El gustadero es el nombre de las décimas, pero
es también un hueso de la rodilla del ganado, especial para darle gusto a los sancochos,
sopas y caldos. Como su único objetivo es sazonar y después de haber hervido se retira
de la olla, el gustadero no sólo duraba largo
tiempo guindado en las varas del techo de las cocinas sino que hacía un beneficioso
recorrido por las demás casas donde lo solicitaban en préstamo para los mismos fines.
Ángel Silva hizo un símil crudo pero afortunado para su queja contra el cura.
EL
GUSTADERO
Rejieren en
Marocaso
siempre los marocaseros
que estando el ganado escaso
se prestan el gustadero.
Sea godo o sea
liberal
sea liberal o sea godo
cada cual busca a su modo
la manera de chupar.
Chupa el cura en el altar
el niño allá en el regazo
Eloy Quintero en el vaso
Norberto en la sastrería
Luisito en la platería
refieren en Marocaso.
Allá llegó un
franciscano
símbolo de la humildad
y con generosidad
a todos tendió su mano.
Pues bien, este noble hermano
con espíritu sincero
jamás exigió dinero
lo cuenta Pepe Mejía
y lo refiere Mandía
siempre a los
marocaseros.
Pero aquí otro
es el cuento
y no lo llamen censura
me cuentan que el señor cura
tiene una serie de inventos:
pide plata para el templo
que quiere forrar en raso
y tiene el gran proyectazo
de hacer la Casa Cural
y el cura nos va a fregar
¡y el ganado tan escaso!
Pide para una
campana
pide para un
crucifijo
pide para los guajiros
y pide pa una sotana
y nos pedirá mañana
aunque nos encuentre encuero
a los hombres el dinero
y a las viejas la pepita
y a las muchachas bonitas
les pedirá el gustadero.
ÁNGEL SILVA
MARTÍNEZ.
Parece que el
anticlericalismo, más que una actitud, hubiera sido una moda que estuvo muy en boga
durante esa época. Sea porque la conducta de algunos sacerdotes no guardaba
correspondencia con los votos que debían cumplir; sea porque los autores de coplas y
décimas encontraban fácil poner a los curas como sujetos pasivos de sus versos, lo
cierto es que en casi todas las coplas populares hay un cura de por medio.
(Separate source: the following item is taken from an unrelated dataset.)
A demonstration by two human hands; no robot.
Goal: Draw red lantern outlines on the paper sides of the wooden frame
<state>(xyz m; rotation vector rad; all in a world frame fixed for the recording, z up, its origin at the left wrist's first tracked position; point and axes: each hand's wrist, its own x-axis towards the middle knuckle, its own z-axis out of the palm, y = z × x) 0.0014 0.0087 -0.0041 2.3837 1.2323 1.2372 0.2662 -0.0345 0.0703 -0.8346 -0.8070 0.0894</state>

Así hemos
visto en las anteriores y vemos ahora en estas de Nicolás Reales y de el
ciego Martínez quienes, al igual de Luis Gregorio y Ángel Silva, se van, a golpes
de rima, contra la humanidad de aquellos benditos del Señor, bebedores,
sancocheros, pedigüeños, polígamos y sensuales que, para mal de sus pecados, tuvieron
la desgracia de atravesárseles en el camino.
A lo mejor,
quién quita, era uno solo que suelto de madrina y sin Rey ni Roque ni quien lo azote
anduvo dando fraterna por estas tierras lejanas sin sospechar siquiera que algunos hombres
de su grey iban a censurarlos duramente a través de su capacidad para hacer versos.